A rilevare il diffuso clima di sfiducia verso le opportunità del lavoro imprenditoriale è l’Entrepreneurship Outlook 2017 condotto da Randstad in 33 paesi, fra cui anche l’Italia, su un campione di lavoratori dipendenti. In Italia, emerge dalla ricerca, il 64% dei lavoratori dipendenti aprirebbe un’impresa ma rinuncia per paura di fallire: la percentuale è superiore alla media globale (57%), e colloca l’Italia al terzo posto in Europa tra i paesi più timorosi, dopo Grecia e Spagna.

A scoraggiare maggiormente i potenziali imprenditori italiani è la percezione del contesto: due italiani su tre ritengono infatti che il sistema-paese ostacoli lo sviluppo di nuove aziende. Solo il 34% degli intervistati pensa che l’Italia sia un luogo adatto per avviare un’impresa, mentre a livello mondiale il 56% degli intervistati considera il proprio paese un contesto positivo per aprire un’attività. E soltanto il 32% degli italiani pensa che lo Stato oggi sostenga attivamente le nuove inizitive imprenditoriali, a fronte di un livello di fiducia che a livello globale è invece del 50%.

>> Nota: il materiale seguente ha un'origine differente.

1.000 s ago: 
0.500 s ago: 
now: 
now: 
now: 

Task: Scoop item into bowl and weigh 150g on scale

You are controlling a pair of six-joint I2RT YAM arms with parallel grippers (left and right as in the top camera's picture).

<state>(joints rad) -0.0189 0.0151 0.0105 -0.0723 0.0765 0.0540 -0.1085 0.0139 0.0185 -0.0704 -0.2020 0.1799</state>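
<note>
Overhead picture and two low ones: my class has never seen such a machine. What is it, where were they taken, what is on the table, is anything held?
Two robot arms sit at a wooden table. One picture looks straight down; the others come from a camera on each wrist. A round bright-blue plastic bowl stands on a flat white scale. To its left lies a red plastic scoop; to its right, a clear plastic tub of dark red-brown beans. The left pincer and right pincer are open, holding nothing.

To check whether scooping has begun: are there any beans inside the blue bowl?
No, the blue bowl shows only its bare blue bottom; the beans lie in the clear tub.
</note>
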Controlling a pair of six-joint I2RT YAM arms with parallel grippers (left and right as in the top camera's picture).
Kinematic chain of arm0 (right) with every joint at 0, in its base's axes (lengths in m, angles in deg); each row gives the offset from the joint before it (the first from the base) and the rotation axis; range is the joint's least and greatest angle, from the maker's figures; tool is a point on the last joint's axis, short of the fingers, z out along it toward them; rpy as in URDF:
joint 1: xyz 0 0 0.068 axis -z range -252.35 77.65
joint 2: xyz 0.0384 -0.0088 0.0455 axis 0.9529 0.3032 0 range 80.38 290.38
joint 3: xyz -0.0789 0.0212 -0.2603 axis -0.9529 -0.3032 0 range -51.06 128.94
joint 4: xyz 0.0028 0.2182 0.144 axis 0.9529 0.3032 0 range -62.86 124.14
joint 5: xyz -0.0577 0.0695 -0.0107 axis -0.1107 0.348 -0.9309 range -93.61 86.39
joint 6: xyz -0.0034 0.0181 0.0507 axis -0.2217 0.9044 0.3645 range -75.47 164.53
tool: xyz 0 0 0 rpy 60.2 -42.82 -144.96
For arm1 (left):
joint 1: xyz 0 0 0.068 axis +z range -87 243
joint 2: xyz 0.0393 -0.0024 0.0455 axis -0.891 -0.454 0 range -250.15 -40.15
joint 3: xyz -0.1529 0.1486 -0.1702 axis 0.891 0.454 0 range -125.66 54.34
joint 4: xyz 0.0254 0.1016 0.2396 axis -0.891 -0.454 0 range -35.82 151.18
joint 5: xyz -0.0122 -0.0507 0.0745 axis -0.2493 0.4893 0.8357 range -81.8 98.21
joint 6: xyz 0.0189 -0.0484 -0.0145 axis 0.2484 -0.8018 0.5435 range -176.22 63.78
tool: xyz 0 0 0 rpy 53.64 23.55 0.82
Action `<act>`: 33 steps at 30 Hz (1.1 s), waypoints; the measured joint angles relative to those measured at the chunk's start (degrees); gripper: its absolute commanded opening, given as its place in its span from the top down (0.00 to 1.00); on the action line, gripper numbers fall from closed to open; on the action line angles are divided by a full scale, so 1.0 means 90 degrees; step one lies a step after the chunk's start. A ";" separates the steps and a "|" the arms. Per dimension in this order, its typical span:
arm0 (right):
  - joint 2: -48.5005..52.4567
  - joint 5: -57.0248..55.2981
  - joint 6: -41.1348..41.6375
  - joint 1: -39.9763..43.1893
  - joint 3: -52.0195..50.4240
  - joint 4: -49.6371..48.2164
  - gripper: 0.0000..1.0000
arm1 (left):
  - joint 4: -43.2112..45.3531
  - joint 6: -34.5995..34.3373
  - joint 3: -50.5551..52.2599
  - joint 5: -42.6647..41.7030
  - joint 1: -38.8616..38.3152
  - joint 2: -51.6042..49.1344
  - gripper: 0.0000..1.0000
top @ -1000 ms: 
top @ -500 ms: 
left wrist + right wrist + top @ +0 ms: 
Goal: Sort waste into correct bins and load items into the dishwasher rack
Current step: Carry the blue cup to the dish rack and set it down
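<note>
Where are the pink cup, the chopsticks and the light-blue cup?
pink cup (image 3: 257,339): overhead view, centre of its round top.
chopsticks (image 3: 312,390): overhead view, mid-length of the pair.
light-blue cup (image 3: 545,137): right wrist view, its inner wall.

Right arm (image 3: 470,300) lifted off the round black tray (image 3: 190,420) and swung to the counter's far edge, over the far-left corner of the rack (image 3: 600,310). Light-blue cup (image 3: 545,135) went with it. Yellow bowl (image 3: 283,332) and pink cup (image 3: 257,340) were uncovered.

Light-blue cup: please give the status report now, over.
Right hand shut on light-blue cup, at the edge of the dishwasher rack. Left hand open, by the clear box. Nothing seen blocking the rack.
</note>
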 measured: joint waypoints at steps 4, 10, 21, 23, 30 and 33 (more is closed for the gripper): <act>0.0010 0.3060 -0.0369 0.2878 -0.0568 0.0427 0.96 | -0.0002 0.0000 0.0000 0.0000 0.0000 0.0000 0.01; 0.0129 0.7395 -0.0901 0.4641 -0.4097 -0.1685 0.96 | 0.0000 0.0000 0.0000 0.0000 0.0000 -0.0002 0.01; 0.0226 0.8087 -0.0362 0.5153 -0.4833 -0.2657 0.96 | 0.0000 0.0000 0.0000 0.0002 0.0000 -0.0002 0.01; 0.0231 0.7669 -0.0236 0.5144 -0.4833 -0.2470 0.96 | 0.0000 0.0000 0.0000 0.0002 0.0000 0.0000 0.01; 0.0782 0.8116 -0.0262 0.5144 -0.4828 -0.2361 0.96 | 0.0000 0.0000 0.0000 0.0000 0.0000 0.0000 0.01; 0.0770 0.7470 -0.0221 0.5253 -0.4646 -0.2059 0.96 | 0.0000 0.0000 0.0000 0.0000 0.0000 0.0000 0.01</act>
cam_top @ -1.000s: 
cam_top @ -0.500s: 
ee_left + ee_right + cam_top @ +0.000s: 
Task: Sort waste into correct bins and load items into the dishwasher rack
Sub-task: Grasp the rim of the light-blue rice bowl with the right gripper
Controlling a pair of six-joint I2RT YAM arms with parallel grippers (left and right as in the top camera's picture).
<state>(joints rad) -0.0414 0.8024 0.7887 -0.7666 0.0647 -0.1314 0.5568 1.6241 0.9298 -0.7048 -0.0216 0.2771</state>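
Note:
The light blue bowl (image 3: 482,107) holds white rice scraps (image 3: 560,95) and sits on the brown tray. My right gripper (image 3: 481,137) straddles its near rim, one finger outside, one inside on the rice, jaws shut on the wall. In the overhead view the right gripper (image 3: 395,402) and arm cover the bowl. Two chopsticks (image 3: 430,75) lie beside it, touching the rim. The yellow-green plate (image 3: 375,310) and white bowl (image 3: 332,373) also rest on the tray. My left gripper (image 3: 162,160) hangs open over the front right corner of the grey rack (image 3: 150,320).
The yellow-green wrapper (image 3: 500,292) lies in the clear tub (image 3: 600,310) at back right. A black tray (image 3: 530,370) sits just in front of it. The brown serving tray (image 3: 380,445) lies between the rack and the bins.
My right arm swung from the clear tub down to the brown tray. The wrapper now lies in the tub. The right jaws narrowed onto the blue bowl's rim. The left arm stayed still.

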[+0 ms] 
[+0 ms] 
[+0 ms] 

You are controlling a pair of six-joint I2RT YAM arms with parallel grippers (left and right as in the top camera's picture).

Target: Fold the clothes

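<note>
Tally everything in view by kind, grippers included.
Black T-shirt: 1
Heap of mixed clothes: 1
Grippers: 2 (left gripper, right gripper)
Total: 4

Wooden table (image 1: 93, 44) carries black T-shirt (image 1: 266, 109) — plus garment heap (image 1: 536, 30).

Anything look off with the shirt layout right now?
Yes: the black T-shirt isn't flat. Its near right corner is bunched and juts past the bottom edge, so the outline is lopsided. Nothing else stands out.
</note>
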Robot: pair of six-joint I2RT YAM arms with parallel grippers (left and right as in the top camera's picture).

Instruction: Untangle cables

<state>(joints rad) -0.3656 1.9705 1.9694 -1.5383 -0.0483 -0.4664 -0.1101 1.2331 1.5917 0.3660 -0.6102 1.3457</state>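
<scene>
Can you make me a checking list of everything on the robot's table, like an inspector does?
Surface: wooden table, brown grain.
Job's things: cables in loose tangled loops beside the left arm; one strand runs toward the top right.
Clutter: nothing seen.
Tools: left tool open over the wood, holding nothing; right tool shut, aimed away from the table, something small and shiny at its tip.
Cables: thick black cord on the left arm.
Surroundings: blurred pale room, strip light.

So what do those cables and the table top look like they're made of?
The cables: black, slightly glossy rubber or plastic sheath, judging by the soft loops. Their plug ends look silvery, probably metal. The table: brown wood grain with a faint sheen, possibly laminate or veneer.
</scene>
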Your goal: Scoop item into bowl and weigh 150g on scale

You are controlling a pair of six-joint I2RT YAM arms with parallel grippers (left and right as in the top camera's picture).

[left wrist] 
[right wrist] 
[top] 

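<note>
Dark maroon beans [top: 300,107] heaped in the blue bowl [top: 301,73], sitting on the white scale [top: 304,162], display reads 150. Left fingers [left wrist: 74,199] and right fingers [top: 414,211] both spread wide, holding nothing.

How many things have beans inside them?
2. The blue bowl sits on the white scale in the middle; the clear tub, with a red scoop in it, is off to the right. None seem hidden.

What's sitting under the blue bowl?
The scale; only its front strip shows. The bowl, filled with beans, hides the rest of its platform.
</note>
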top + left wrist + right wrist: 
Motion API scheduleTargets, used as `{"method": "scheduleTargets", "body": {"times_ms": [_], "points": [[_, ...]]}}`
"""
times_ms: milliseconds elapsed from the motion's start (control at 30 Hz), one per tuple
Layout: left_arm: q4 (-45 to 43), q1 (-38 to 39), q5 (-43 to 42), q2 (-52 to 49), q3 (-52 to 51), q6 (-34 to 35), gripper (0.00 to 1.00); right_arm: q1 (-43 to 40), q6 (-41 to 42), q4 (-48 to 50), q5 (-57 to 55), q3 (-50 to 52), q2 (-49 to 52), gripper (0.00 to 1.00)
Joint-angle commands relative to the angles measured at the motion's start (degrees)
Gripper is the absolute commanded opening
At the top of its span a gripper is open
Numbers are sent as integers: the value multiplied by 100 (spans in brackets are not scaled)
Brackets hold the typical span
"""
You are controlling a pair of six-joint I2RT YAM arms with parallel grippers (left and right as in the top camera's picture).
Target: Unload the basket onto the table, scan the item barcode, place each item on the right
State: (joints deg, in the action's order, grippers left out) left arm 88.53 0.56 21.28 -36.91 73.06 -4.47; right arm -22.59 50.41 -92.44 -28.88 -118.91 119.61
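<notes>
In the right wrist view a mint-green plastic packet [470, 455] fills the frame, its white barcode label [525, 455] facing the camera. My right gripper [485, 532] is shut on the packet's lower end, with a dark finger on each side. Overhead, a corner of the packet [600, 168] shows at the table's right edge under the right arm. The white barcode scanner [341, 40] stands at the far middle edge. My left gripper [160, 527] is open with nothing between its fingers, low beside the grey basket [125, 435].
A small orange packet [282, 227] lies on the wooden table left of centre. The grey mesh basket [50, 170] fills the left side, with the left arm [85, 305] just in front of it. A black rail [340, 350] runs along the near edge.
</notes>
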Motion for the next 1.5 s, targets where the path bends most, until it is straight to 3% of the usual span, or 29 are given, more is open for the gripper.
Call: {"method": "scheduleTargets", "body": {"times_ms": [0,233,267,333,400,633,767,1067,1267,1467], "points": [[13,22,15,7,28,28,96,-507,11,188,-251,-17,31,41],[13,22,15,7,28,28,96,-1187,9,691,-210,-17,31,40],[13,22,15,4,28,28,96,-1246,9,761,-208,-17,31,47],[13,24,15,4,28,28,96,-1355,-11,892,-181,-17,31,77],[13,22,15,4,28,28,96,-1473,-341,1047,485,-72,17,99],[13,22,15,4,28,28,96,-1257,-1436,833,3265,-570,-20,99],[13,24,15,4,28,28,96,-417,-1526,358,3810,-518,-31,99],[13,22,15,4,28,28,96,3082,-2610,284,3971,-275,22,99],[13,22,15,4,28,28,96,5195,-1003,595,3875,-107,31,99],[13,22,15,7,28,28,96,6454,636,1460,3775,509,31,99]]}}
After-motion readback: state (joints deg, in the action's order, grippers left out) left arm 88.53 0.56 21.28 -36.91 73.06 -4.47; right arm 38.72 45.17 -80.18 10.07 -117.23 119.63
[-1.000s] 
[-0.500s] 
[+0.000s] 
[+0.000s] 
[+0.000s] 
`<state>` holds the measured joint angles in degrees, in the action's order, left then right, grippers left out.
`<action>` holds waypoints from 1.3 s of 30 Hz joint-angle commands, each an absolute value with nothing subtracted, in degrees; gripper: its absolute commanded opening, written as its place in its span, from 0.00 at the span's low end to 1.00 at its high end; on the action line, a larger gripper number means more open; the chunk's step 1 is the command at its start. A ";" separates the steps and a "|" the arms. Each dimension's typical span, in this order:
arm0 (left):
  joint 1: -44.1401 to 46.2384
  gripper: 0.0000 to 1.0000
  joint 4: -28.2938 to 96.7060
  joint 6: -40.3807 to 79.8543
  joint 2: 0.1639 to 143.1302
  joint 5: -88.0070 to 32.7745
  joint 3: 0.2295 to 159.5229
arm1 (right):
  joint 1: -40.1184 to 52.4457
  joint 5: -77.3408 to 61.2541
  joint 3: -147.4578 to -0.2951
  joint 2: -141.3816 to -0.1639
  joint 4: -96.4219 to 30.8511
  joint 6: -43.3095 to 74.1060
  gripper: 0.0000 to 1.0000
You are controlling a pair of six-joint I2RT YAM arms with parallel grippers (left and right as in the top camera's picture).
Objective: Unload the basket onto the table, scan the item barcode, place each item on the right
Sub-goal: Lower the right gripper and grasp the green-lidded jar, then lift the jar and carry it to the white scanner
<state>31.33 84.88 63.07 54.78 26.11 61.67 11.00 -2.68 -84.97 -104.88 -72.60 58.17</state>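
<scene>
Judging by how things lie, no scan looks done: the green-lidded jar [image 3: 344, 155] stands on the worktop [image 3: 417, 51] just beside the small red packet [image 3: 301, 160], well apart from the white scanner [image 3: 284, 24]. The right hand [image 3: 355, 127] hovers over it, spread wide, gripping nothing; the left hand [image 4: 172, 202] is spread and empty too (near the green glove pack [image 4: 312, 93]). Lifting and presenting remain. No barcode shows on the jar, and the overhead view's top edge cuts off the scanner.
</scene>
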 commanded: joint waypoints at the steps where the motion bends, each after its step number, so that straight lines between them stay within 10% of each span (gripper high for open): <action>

“Gli italiani hanno da sempre una vocazione imprenditoriale, ma la percezione comune è che il rischio di impresa oggi sia un’avventura solitaria in un quadro ambientale avverso” commenta l’amministratore delegato di Randstad Italia Marco Ceresa. “I potenziali imprenditori non si sentono incoraggiati a mettersi in proprio, percependo incertezza, mancanza di sostegno, difficoltà a misurarsi con la globalizzazione. È necessario invertire questa percezione, perché solo la nascita di nuove imprese può imprimere dinamismo all'economia. In Italia le idee imprenditoriali e la capacità di innovazione non mancano, ma servono incentivi fiscali, semplificazione burocratica e in generale una cultura 'amica' dell'impresa”.

In generale, dice Randstad, un italiano su due (il 49%) dichiara di aspirare a diventare imprenditore perché gli darebbe migliori opportunità rispetto al posto di lavoro attuale, ma a prendere concretamente in considerazione l’ipotesi di lasciare il lavoro per avviare un'attività in proprio è solo il 31%: più gli uomini (33%) che le donne (28%), e più i giovani sotto i 45 anni (38%) che gli over 45 (21%).

E a temere la globalizzazione, in quanto principale causa della fragilità delle piccole imprese, è l’89% degli italiani; in Europa la media è del 74% ed è evidente la spaccatura fra i paesi del nord, che hanno una percezione del fenomeno più positiva, e quelli del sud, dove il timore degli effetti della globalizzazione è decisamente più marcato.